Case Study To Evaluate Drift Estimation In Non-Ductile Reinforced Concrete Buildings With Foundation Lap-Splices: Numerical Simulation Work

Past earthquake damage assessments have shown the seismic vulnerability of older non-ductile reinforced concrete buildings. The life safety-risk these buildings pose has motivated researchers to study, develop, and improve modeling techniques to better simulate their behavior with the aim to prioritize retrofits.

This study focuses on the lap splice detailing at the base of the building in columns, shorter than those recommended by modern codes which consider seismic effects. Current modeling efforts in non-ductile reinforced concrete frame structures have considered the connection at the foundation fixed. This study models the influence of the performance of short lap splices on the simulation of response of an instrumented perimeter-frame-non-ductile building located in Van Nuys, California, and to compare results with those of previous studies of the same building.

The methodology consisted of evaluating the response of a non-ductile concrete building subjected to a suite of ground motions through the comparison of three base connections: fixed, pinned, and a rotational spring modeling the short lap splice. Comparison and performance evaluation are done on the basis of drift as the main performance metric. In the building response evaluation flexure and shear forces in frame elements were also compared using the different base conditions.

The models consist of two-dimensional frames in orthogonal direction, including interior and exterior frames, totaling into 4 frames. The dynamic analysis was performed using SAP2000 analysis software. The proposed rotational spring at the base was defined using the Harajli & Mabsout (2002) bond stress – slip relationship and moment – curvature sectional analysis, applied to 24d_b and 36d_b lap splices. Deformation considered flexure and slip. Adequacy of shear strength was checked prior to the analysis to verify that shear failure did not occur prior to either reaching first yield of the column reinforcement or splice capacity.
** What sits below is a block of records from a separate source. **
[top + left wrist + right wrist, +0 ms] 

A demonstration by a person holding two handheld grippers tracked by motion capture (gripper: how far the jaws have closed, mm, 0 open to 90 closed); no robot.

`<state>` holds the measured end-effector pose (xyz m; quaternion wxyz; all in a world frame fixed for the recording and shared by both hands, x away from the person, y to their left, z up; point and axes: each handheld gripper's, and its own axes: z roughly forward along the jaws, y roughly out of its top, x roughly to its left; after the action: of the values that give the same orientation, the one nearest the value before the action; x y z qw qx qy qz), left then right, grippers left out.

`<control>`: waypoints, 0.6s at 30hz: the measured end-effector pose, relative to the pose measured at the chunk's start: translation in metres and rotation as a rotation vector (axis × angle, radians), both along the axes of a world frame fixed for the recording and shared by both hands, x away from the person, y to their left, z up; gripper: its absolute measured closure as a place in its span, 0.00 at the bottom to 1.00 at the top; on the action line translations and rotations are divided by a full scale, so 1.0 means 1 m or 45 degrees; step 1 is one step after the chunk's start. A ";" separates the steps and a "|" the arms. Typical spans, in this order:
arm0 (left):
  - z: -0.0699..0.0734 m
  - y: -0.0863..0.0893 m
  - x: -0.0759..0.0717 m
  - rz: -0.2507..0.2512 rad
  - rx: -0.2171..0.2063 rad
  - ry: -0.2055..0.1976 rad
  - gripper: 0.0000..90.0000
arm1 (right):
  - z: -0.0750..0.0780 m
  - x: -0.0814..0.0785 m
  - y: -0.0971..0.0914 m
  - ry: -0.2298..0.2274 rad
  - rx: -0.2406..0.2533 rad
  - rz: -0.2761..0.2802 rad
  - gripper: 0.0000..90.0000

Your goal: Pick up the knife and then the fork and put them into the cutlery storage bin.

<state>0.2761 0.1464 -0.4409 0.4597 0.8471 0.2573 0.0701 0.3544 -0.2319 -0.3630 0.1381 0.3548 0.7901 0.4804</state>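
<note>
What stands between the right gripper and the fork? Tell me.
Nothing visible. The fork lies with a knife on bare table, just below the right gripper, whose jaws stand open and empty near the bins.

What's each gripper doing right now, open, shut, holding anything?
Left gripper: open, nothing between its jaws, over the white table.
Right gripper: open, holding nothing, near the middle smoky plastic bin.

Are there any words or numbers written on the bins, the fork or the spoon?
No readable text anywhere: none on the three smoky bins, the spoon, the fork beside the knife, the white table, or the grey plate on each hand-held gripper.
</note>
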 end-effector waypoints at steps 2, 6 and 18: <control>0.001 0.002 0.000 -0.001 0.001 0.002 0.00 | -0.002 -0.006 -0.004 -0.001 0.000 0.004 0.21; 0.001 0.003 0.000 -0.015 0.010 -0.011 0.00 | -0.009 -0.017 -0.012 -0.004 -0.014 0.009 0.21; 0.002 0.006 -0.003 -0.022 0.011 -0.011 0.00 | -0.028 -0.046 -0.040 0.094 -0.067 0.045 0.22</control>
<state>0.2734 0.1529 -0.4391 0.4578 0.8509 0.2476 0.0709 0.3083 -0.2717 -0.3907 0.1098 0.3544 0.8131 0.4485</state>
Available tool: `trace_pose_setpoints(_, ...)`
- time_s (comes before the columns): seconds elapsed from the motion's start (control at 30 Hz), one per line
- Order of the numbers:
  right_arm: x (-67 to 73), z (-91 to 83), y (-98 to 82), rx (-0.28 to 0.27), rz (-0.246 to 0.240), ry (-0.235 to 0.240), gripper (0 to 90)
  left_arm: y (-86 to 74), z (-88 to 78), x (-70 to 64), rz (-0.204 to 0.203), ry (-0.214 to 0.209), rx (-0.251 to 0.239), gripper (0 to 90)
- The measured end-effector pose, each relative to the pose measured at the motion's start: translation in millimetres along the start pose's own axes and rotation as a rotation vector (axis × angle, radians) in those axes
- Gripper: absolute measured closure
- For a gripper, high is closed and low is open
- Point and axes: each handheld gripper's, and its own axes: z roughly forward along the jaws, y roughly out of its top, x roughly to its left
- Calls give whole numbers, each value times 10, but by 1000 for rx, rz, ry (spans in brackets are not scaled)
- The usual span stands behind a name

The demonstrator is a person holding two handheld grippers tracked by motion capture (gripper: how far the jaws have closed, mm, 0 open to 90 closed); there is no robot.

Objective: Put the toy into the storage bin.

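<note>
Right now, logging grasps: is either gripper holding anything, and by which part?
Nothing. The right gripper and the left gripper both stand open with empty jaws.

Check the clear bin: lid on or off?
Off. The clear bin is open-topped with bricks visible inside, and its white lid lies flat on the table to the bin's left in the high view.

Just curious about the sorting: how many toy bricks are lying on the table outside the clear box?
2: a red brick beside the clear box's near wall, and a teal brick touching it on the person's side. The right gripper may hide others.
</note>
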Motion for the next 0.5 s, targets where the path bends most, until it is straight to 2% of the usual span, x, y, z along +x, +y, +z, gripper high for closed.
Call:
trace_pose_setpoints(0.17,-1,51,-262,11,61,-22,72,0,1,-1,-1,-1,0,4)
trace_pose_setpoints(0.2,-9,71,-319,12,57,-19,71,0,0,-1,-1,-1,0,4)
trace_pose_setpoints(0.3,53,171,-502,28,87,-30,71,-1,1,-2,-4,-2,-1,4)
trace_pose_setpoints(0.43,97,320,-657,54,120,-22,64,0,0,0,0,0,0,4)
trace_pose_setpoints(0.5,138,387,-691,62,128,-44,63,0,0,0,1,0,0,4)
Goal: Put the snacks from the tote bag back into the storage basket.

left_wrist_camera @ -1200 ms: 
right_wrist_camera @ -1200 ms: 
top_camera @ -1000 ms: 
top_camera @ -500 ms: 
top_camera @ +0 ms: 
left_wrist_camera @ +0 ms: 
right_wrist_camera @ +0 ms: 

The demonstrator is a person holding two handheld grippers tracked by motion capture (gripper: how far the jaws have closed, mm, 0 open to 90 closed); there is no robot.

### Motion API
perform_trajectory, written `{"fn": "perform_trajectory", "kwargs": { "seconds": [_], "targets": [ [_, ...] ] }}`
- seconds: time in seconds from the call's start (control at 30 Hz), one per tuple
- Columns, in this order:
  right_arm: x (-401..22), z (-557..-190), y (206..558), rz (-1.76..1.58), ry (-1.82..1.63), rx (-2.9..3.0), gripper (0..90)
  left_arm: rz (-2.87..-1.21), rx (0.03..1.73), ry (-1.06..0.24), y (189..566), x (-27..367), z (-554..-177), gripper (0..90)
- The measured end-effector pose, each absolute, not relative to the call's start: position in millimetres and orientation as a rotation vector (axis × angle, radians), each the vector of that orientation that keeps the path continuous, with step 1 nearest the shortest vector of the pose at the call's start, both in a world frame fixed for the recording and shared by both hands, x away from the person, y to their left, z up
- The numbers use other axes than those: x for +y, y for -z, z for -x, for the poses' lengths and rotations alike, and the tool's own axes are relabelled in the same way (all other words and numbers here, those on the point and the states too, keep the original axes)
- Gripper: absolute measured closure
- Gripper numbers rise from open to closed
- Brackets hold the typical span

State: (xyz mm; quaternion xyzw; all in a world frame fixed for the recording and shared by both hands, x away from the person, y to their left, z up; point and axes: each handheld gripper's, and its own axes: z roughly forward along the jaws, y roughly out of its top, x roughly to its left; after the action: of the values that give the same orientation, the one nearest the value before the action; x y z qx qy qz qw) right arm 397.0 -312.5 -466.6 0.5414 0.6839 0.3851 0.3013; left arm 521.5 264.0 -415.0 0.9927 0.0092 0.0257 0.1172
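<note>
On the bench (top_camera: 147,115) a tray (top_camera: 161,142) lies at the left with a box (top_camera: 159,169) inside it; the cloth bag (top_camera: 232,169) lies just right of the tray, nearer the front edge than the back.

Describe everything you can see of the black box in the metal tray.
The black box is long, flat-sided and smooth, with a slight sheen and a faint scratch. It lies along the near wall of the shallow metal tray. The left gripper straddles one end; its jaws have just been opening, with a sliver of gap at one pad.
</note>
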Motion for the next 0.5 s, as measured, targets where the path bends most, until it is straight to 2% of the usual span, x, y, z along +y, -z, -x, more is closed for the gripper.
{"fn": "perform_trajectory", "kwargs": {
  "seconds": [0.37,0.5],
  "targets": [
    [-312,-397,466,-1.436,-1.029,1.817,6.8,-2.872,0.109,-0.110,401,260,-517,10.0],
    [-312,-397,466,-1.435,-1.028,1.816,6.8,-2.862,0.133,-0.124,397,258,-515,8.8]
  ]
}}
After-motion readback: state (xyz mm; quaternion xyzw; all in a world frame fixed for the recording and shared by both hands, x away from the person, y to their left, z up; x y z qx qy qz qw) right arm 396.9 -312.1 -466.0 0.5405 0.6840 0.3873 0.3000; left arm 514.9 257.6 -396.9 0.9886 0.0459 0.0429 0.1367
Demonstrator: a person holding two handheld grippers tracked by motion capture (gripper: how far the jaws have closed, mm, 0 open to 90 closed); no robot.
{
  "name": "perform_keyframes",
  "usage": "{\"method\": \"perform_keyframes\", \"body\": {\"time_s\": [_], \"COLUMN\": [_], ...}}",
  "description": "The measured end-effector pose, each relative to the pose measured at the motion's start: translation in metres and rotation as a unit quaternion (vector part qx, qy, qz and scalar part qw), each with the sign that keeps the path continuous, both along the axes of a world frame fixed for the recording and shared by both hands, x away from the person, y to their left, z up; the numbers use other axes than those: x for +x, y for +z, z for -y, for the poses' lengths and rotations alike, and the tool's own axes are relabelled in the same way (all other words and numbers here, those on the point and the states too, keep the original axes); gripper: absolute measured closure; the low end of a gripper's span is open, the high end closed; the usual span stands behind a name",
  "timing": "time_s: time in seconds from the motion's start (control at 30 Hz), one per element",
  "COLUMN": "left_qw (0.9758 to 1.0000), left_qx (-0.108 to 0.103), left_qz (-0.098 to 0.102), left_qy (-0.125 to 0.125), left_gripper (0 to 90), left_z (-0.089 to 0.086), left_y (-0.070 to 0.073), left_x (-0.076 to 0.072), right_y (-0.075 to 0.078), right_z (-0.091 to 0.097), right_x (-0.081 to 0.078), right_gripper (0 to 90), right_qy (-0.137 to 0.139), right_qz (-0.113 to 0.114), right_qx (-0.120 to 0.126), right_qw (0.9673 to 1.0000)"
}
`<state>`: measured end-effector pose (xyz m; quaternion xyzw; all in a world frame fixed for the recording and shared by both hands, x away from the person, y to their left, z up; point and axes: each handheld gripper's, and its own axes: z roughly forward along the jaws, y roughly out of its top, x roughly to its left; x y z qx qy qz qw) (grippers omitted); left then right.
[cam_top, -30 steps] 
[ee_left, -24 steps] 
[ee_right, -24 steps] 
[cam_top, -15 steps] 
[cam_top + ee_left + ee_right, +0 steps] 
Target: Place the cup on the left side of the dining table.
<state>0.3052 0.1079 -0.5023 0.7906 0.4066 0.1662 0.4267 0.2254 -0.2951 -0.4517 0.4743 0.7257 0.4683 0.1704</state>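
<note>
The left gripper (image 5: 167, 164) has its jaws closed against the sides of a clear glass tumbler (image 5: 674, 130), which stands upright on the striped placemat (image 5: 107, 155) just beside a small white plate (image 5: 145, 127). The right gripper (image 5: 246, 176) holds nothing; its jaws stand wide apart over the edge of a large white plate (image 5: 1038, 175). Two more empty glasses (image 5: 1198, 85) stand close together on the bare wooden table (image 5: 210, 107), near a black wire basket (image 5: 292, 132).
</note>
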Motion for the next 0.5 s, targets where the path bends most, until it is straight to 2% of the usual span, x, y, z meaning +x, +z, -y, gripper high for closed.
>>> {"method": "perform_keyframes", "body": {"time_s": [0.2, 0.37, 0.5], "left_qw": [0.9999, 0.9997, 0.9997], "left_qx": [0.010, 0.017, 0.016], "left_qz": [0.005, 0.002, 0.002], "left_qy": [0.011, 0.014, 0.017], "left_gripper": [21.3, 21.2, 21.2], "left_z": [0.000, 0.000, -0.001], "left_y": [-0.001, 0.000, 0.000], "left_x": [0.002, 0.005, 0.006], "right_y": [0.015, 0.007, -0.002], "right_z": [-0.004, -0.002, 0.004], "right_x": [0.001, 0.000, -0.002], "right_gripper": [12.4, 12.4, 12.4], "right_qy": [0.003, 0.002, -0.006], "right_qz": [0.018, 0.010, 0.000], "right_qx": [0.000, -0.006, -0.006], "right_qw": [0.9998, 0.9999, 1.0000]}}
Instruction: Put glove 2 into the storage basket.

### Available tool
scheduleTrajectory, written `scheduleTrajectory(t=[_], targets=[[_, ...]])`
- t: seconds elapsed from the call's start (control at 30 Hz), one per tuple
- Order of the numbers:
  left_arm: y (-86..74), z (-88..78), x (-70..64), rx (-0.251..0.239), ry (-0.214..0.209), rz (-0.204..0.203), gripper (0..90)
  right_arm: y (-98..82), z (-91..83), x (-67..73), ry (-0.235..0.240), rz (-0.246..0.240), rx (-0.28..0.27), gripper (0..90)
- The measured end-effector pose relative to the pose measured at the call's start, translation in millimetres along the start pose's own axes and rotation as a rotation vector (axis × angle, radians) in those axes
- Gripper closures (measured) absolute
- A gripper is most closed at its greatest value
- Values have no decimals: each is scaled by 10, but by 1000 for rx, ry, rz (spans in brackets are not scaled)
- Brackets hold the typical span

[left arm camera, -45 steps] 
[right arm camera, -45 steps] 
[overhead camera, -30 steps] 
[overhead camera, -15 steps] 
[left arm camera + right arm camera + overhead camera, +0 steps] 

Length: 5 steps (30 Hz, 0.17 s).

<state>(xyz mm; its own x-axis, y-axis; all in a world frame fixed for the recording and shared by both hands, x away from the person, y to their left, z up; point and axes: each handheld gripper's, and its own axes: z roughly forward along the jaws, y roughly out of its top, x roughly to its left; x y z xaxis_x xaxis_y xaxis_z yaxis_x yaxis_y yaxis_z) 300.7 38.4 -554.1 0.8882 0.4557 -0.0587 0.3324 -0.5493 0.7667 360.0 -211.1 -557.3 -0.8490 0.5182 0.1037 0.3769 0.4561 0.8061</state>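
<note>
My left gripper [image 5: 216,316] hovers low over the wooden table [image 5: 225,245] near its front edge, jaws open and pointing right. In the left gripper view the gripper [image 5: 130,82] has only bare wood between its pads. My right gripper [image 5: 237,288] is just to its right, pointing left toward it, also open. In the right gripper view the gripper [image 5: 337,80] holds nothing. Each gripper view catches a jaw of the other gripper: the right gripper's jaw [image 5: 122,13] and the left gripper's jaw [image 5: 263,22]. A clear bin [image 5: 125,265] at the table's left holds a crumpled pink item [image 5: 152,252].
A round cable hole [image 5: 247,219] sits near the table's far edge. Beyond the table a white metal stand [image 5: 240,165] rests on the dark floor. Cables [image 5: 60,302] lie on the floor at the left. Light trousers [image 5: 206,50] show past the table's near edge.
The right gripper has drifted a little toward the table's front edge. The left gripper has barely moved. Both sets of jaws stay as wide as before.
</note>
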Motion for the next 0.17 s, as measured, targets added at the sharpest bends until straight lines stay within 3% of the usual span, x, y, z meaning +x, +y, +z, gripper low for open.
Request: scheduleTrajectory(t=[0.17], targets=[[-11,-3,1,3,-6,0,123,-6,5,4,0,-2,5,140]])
In this study, the response of the frames using the proposed rotational spring model was found to be between the fixed and pinned base conditions with regard to roof displacement and interstory drift ratio, also termed as story drift ratio. The behavior of the frames changed depending on the yielding of the longitudinal reinforcement, as depicted by the interstory drift ratio and displacement. The performance of the building frames also depended on the ground motion. The N-S and E-W direction frame computational models considered three and four earthquakes, respectively, totaling to 14 computational models per base condition. Three computational models out of the 14 with the proposed rotational spring base condition simulated recorded roof displacement results with accuracy. In the frame simulations where yielding of most of the column longitudinal bars was not calculated, the maximum interstory drift occurred in the upper stories, matching column damage observations during the event. The findings of the study showed that short lap splice increases the drift and displacement compared to the fixed base supporting its effect, i.e. the behavior of a non-ductile reinforced concrete case study building to an earthquake.